YOUR ASSIGNMENT:
Search the material below for the string "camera" and copy each line where it appears.

*** MATERIAL PROVIDED

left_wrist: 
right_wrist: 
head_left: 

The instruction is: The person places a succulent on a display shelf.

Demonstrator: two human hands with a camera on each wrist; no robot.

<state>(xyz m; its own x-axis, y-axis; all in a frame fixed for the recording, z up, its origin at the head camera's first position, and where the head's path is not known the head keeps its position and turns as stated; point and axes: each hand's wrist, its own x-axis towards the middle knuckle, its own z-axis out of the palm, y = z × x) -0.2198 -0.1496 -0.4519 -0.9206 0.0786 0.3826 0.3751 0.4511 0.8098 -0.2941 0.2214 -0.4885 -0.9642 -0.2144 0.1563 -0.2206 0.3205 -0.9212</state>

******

SOLUTION TO THIS PROBLEM:
Demonstrator: two human hands with a camera on each wrist; no robot.
<state>(xyz m; its own x-axis, y-axis; all in a frame fixed for the recording, z up, its origin at the head camera's first position, and where the head's path is not known the head keeps its position and turns as stated; point and axes: each hand's wrist, its own x-axis towards the middle knuckle, its own z-axis out of the palm, y = z × x) -0.2198 -0.1496 -0.4519 -0.9206 0.0786 0.3826 0.3751 0.4511 0.8098 -0.2941 0.2214 -0.4885 -0.9642 -0.2144 0.1563 -0.2206 0.3205 -0.9212</state>

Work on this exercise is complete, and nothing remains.